Lateral joins using the keyword LATERAL
were introduced in Apache Jena 4.7.0.
A LATERAL
join is like a foreach loop, looping on the results from the
left-hand side (LHS), the pattern before the LATERAL
keyword, and executing
the right-hand side (RHS) query pattern once for each row, with the variables
from the input LHS in-scope during each RHS evaluation.
A regular join only executes the RHS once, and the variables from the LHS are used for the join condition after evaluation of the left and right sub-patterns.
Another way to think of a lateral join is as a flatmap
.
Examples:
## Get exactly one label for each subject with type `:T`
SELECT * {
?s rdf:type :T
LATERAL {
SELECT * { ?s rdfs:label ?label } LIMIT 1
}
}
## Get zero or one labels for each subject.
SELECT * {
?s ?p ?o
LATERAL { OPTIONAL { SELECT * ?s rdfs:label ?label } LIMIT 1}
}
}
The LATERAL
keyword which takes the graph pattern so far in the group, from
the {
starting of the current block, and a { }
block afterwards.
Substituting variables from the LHS into the RHS (with the same restrictions), then executing the pattern, gives the evaluation of LATERAL
.
There needs to be a new syntax restriction: there can no variable introduced by
AS
(BIND
, or sub-query) or VALUES
in-scope at the top level of the
LATERAL
RHS, that is the same name as any
in-scope variable from
the LHS.
Such a variable assignment would conflict with the variable being set in variables of the row being joined.
## ** Illegal **
SELECT * {
?s ?p ?o
LATERAL { BIND( 123 AS ?o) }
}
In ARQ, LET would work.
LET
for a variable that is bound acts like a filter.
In looping on the input, a lateral join makes the bindings of variables in the current row available to the right hand side pattern, setting their value from the top down.
In SPARQL, it is possible to have variables of the same name which are not exposed within a sub-select.
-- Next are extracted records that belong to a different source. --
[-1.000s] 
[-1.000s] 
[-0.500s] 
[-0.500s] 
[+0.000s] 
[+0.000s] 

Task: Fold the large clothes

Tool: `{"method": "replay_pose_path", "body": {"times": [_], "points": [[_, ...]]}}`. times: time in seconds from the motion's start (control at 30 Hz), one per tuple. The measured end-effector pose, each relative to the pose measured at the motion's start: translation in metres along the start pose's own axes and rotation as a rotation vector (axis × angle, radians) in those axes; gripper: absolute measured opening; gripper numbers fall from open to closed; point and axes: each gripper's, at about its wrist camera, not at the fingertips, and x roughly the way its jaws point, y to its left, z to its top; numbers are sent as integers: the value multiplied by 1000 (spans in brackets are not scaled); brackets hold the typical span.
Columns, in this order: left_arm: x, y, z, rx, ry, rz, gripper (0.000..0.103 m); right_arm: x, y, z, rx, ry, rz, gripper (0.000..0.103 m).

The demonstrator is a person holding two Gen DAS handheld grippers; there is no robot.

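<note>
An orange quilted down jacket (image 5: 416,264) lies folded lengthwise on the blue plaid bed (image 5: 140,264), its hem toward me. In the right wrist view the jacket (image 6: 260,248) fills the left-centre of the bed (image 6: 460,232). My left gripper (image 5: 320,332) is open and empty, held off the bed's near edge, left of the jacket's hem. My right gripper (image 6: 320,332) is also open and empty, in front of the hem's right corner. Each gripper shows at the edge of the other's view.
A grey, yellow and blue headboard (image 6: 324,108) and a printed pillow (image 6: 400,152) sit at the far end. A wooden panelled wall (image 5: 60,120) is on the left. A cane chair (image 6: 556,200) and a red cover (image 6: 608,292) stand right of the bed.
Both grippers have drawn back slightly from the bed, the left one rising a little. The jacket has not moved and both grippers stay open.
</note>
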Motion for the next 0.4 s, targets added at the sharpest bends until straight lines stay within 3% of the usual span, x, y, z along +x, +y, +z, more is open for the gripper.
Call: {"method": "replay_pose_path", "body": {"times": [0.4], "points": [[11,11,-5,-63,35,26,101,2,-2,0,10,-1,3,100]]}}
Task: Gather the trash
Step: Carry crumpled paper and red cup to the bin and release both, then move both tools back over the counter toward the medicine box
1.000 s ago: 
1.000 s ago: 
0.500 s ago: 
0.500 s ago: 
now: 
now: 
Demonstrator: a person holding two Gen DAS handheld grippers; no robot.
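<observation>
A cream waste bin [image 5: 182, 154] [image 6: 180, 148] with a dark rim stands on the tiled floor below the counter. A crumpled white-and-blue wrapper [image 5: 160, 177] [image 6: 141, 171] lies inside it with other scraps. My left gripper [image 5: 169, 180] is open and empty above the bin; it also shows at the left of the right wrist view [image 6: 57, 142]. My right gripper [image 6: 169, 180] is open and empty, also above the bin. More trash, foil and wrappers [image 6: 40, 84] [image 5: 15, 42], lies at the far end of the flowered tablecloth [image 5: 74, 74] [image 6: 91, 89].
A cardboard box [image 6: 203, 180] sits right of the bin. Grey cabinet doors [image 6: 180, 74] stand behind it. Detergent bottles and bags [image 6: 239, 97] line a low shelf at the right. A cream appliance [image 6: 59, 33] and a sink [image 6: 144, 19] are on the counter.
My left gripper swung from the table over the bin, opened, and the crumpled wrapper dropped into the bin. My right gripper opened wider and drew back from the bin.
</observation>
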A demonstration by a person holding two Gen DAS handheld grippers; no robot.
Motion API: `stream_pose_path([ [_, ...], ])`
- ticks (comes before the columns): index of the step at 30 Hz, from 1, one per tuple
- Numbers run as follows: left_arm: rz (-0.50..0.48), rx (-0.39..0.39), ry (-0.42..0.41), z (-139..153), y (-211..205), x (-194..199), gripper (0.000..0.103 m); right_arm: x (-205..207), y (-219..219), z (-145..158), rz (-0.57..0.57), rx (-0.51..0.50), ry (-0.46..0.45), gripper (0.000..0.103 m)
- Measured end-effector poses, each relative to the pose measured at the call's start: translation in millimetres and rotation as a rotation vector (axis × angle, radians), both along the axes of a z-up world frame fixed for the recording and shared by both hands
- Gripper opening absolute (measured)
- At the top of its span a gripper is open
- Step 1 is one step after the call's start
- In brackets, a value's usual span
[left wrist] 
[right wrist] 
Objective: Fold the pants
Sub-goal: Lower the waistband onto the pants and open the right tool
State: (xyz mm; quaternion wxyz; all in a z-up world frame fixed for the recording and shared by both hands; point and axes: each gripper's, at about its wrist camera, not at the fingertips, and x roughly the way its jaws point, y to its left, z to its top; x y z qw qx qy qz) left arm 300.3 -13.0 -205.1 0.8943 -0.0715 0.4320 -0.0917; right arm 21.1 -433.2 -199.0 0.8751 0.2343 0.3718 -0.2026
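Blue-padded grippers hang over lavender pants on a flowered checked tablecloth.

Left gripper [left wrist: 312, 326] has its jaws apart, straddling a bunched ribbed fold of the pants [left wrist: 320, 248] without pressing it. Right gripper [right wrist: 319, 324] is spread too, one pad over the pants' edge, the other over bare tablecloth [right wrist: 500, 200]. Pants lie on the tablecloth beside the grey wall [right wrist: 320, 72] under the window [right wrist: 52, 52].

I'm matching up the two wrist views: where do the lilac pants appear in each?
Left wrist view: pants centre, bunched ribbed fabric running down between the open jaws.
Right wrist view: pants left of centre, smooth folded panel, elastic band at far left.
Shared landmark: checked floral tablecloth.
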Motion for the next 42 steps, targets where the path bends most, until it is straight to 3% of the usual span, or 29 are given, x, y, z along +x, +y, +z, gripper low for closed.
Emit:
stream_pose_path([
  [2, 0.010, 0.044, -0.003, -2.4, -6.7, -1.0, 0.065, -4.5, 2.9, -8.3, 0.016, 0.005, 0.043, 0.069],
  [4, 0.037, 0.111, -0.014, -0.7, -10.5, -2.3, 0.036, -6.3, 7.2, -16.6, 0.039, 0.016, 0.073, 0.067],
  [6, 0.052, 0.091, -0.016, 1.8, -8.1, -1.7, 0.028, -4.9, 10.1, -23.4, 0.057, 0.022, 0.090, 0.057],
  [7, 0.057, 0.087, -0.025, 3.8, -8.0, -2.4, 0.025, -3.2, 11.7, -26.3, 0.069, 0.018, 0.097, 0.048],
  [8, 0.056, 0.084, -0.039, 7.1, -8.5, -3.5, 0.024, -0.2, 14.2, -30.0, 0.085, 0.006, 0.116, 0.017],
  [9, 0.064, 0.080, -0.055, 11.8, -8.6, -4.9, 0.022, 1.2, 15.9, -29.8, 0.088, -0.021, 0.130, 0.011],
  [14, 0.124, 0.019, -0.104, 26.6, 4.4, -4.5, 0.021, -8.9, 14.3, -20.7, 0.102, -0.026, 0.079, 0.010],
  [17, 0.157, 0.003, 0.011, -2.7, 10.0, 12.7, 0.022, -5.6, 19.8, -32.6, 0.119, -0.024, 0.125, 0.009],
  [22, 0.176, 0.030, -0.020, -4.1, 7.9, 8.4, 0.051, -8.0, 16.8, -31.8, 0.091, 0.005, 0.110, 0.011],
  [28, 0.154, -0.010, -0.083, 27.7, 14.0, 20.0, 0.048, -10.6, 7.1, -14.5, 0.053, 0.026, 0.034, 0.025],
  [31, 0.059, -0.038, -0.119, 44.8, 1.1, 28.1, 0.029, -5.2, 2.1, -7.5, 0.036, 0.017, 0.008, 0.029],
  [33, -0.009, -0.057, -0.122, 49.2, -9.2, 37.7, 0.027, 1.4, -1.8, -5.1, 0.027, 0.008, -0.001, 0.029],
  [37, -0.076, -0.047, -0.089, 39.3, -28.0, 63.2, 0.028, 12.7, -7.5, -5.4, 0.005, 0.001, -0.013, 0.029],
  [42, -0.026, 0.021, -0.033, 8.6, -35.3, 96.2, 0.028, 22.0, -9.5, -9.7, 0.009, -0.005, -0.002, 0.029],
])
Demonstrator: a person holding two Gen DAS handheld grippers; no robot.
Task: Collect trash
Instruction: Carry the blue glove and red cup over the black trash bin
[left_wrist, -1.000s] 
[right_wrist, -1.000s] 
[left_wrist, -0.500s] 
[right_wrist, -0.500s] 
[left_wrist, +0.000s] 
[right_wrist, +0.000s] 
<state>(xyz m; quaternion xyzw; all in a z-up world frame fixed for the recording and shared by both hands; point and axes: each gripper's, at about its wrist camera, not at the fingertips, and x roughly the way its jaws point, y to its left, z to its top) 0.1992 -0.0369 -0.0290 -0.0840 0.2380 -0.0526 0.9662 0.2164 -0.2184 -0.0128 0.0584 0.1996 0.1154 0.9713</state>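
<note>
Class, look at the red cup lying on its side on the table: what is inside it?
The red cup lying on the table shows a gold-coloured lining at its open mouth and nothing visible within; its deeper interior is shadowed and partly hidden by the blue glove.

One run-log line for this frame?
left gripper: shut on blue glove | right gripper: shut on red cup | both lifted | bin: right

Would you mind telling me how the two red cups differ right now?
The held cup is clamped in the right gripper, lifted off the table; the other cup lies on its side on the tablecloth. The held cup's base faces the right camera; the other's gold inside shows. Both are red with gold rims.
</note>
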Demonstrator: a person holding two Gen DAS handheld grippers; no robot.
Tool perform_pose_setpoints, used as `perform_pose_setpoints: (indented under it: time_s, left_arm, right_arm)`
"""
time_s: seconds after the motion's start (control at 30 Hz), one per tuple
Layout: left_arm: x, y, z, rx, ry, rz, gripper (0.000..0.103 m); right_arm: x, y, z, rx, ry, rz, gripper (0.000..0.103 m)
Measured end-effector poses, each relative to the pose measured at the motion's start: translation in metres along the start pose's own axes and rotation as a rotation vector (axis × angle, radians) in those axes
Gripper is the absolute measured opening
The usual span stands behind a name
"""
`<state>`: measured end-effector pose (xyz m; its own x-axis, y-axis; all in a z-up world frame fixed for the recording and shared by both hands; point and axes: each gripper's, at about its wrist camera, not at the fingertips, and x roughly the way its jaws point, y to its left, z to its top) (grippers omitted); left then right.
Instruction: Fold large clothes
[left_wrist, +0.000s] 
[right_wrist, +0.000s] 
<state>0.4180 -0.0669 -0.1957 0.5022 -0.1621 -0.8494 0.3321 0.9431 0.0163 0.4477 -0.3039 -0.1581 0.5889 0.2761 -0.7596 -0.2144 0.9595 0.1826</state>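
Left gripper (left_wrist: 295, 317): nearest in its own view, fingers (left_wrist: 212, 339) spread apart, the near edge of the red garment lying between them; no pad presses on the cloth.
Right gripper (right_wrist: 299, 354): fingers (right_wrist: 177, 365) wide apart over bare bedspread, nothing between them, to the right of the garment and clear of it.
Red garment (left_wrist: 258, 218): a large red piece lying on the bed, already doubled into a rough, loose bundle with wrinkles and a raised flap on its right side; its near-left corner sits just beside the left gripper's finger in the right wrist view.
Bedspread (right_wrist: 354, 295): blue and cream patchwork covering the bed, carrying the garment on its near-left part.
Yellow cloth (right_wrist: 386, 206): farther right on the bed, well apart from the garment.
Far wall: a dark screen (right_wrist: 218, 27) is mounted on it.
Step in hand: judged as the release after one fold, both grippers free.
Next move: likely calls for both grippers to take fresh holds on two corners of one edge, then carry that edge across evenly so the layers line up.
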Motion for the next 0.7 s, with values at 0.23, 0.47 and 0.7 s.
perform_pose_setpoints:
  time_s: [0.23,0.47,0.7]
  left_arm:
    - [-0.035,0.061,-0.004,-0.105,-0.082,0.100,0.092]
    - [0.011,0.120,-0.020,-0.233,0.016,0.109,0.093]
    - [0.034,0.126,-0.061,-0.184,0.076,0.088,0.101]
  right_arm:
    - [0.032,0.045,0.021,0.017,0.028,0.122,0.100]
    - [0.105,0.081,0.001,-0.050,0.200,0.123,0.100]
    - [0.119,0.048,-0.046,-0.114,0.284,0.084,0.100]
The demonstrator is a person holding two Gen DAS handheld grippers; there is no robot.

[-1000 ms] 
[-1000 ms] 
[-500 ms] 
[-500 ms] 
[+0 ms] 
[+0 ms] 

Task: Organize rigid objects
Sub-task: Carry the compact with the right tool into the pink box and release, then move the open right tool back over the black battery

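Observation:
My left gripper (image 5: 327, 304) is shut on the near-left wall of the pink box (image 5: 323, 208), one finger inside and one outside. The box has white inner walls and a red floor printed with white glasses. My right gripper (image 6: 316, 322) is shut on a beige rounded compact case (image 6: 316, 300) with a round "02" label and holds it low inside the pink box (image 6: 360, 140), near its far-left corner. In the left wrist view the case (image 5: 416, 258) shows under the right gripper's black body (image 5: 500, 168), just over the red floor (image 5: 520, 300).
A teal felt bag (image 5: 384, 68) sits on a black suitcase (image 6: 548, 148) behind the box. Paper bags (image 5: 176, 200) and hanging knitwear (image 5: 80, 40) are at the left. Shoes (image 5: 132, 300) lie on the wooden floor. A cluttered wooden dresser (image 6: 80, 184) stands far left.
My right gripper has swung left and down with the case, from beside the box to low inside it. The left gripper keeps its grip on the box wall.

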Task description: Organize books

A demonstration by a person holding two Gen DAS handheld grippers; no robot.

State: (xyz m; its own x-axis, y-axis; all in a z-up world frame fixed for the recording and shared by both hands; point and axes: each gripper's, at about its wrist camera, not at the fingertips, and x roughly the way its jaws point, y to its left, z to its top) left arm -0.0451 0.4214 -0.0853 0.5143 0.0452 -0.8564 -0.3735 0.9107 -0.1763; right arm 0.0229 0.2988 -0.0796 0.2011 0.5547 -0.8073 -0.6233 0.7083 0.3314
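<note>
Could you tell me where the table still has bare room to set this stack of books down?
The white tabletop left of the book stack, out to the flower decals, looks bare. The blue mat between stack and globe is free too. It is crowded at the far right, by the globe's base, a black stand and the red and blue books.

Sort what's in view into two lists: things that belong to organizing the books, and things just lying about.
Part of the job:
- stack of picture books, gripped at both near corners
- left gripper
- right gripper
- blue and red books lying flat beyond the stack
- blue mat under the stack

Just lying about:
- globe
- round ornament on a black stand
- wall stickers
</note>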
These are not lateral-joined to a variable of the same name from the LHS.
This is not speciifc to lateral joins. In
SELECT * {
?s rdf:type :T
{ SELECT ?label { ?s rdfs:label ?label } }
the inner ?s
can be replaced by ?z
without changing the results because the
inner ?s
is not joined to the outer ?s
but instead is hidden by the SELECT ?label
.
SELECT * {
?s rdf:type :T
{ SELECT ?label { ?z rdfs:label ?label } }
The same rule applies to lateral joins.
SELECT * {
?s rdf:type :T
LATERAL {
SELECT ?label { ?s rdfs:label ?label } LIMIT 1
}
}
The inner ?s
in the SELECT ?label
is not the outer ?s
because the SELECT ?label
does not pass out ?s
. As a sub-query the ?s
could be any name except
?label
for the same results.
There is a similarity to filter NOT EXISTS
/EXISTS
expressed as the non-legal
FILTER ( ASK { pattern } )
where the variables of the row being filtered are
available to “pattern”. This is similar to an SQL
correlated subquery.
LATERAL
is added to the SPARQL grammar at rule [[56] GraphPatternNotTriples](https://www.w3.org/TR/sparql11-query/#rGraphPatternNotTriples)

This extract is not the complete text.